▶ WHAT YOU NEED TO DO: Your task is to repeat exactly the lines below between the line holding "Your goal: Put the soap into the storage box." and the line holding "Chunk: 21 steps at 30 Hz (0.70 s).", inclusive, and only those.
※ ※ ※
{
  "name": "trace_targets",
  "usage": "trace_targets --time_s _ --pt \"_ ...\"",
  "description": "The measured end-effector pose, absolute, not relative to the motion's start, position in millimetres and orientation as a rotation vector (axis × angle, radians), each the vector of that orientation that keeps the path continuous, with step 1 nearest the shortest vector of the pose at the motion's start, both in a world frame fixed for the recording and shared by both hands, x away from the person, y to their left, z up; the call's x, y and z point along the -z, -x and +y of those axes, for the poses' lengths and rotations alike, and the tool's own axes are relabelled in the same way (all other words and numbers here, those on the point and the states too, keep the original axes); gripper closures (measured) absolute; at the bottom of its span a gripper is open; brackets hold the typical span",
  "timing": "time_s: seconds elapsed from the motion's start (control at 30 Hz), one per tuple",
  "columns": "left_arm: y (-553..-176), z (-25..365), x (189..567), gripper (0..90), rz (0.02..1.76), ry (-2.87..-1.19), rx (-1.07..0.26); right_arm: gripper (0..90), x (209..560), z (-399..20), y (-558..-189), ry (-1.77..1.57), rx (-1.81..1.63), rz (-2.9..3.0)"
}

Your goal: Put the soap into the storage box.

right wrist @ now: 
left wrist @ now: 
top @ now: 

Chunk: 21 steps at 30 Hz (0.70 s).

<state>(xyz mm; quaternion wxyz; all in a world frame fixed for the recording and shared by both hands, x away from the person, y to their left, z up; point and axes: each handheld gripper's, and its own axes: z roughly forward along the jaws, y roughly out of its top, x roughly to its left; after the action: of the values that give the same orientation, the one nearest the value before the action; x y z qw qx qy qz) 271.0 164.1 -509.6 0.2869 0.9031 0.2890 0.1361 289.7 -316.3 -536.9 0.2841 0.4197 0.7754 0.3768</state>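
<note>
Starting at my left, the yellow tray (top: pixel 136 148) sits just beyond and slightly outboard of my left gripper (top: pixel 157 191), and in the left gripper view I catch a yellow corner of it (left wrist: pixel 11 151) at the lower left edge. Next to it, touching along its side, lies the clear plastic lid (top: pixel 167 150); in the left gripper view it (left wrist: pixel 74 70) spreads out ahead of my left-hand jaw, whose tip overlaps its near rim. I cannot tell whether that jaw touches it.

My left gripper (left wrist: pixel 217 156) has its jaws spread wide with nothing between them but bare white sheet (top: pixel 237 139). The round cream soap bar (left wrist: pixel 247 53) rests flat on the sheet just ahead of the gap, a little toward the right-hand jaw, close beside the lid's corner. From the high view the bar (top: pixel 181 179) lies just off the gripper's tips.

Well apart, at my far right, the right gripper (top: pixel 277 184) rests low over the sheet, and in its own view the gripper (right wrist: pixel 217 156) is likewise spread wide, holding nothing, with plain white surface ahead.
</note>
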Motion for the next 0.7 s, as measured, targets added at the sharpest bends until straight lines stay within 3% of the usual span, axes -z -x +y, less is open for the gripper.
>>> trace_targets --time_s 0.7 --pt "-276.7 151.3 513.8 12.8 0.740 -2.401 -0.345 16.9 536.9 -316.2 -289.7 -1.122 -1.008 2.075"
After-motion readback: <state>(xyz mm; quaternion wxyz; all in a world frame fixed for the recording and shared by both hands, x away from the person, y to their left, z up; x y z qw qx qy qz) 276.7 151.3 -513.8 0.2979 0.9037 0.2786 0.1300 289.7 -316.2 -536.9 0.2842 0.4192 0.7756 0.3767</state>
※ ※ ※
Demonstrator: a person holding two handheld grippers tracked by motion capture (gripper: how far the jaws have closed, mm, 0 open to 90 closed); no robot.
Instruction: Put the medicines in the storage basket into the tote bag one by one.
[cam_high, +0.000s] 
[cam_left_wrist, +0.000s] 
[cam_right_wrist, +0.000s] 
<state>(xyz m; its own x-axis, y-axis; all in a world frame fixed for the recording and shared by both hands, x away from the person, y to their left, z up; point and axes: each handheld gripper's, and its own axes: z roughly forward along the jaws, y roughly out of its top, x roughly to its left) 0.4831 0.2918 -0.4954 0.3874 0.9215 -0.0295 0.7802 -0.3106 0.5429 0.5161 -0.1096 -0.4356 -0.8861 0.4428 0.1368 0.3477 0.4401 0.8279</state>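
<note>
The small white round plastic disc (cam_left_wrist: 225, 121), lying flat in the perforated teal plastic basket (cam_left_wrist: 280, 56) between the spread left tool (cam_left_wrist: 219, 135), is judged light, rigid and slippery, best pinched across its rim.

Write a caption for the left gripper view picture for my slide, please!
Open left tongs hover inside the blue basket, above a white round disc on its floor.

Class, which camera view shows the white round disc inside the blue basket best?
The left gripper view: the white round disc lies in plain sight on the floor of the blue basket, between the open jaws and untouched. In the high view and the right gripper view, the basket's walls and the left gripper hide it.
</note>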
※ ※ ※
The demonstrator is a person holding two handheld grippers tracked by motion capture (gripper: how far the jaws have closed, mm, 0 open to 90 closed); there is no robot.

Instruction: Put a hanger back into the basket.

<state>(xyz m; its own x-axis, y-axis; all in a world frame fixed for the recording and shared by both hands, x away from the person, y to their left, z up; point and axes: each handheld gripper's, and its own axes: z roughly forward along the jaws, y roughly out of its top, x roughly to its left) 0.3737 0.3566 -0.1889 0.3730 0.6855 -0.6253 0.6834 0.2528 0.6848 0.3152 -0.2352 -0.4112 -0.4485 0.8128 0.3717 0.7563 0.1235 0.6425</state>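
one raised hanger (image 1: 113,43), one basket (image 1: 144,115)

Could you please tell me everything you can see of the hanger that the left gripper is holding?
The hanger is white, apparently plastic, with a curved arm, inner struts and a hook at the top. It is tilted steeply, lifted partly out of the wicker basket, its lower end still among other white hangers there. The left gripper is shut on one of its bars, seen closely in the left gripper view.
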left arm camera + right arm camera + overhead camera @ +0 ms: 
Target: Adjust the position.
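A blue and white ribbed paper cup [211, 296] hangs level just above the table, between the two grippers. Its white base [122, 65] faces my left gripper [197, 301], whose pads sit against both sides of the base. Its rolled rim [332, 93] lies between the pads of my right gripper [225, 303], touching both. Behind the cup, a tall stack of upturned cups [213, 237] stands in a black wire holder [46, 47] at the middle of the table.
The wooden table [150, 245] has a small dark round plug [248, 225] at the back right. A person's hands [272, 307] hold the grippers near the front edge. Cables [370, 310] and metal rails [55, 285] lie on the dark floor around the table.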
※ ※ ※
▶ RESPONSE TO THIS TASK:
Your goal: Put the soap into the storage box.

right wrist @ now: 
left wrist @ now: 
top @ now: 

Chunk: 21 steps at 30 Hz (0.70 s).

The exercise was answered in full.